Family Court powers
MCA 1973, section 37
If your spouse has disposed of assets with a view to frustrating your claims for a financial settlement or she/he is about to do so, then it is important that you should know that the court has wide powers to deal with such situations.
Under section 37 of the Matrimonial Causes Act 1973, the court can restrain someone from carrying out a transaction or from transferring assets out of the country or to someone else.
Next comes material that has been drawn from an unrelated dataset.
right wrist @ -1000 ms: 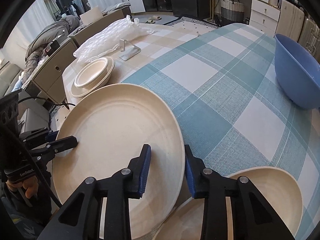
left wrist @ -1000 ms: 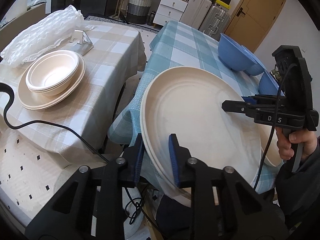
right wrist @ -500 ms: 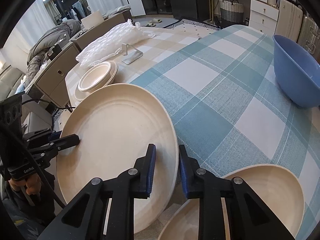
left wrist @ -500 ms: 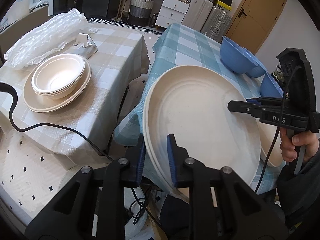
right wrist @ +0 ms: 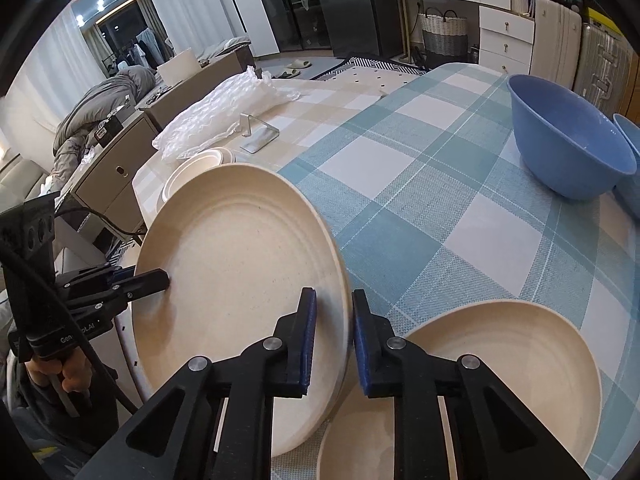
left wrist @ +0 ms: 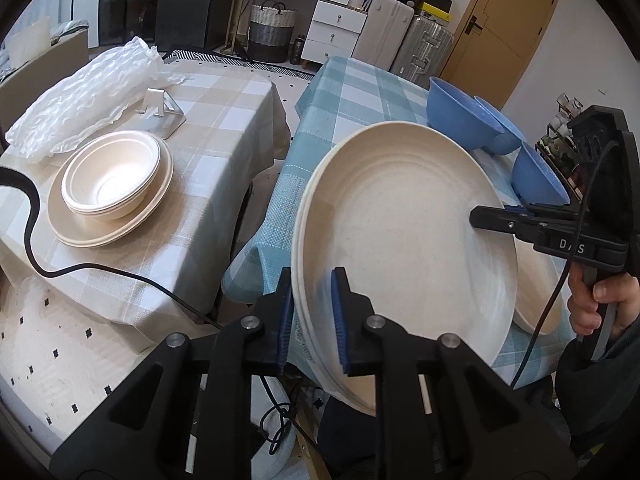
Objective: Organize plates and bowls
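A: What is held, and where?

B: A stack of large cream plates [left wrist: 404, 240] is held tilted at the near edge of the blue-checked worktop [right wrist: 460, 216]. The left tongs [left wrist: 310, 312] and right tongs [right wrist: 334, 336] have just been closing and now each pinch an opposite side of its rim, nearly shut.

A: How will it handle?

B: It looks stiff, smooth and fairly light. I judge a rim grip on both sides sensible, though the smooth lip could slip if it tilts more.

A: Room to move?

B: A gap separates this from the beige worktop [left wrist: 224, 128], where cream bowls [left wrist: 112, 180] are nested on plates. Another cream plate [right wrist: 500, 380] lies just beside, blue bowls [right wrist: 572, 152] farther back
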`<state>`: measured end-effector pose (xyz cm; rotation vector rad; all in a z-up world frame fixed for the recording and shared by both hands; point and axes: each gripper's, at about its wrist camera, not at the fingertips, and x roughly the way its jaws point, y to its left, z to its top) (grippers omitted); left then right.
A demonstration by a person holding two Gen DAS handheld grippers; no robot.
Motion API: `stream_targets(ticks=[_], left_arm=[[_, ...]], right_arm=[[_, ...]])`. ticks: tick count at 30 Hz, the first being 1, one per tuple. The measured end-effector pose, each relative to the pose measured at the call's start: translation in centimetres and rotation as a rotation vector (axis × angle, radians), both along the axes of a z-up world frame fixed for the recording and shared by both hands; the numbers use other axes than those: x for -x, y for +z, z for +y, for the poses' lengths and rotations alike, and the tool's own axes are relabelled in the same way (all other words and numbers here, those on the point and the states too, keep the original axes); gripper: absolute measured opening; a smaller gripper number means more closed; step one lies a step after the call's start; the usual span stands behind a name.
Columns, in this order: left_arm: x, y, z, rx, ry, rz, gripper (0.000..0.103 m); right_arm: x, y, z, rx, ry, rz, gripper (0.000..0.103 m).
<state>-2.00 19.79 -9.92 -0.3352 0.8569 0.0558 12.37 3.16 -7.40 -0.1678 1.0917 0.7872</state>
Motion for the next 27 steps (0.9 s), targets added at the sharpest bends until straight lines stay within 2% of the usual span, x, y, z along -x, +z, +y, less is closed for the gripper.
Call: stream_targets(ticks=[16, 27], left_arm=[[-0.5, 2.7, -2.7, -0.028, -0.042, -0.037, 0.015], [-0.6, 5.8, -6.3, -0.068, -0.094, -0.08, 0.015]], right_arm=[[1.5, 2.4, -4.0, -0.072, -0.087, -0.03, 0.016], [2.8, 4.9, -8.1, -0.127, -0.158, -0.059, 0.016]])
In addition, the court can set aside (ie unscramble) certain transactions which have already been carried out where they were completed with the intention of defeating a claim for financial settlement arising from a marriage.
The court can exercise these powers whilst a financial application such as your own is proceeding or, indeed, in some cases after a financial provision order has been made.
However, the court cannot order a transaction to be set aside if someone bought the asset from your spouse in good faith without knowing that the motive behind the sale was to reduce your spouse’s assets to frustrate your claim.
If you make such an application to set aside a transaction made by your spouse then, if the transaction took place less than three years before your application, the court will presume that the transaction was completed to frustrate your financial claim unless there is convincing evidence to the contrary.
In addition to these powers, the court also has ‘inherent’ powers to prevent someone trying to defeat financial claims without the requirement that they have to prove an intention to frustrate their spouse’s or former spouse’s claim.
If you do consider that your spouse has acted in this way or that there is a risk that she/he will do so, please contact me for advice and I can prepare documentation to present to the court to persuade the district judge to exercise the appropriate powers.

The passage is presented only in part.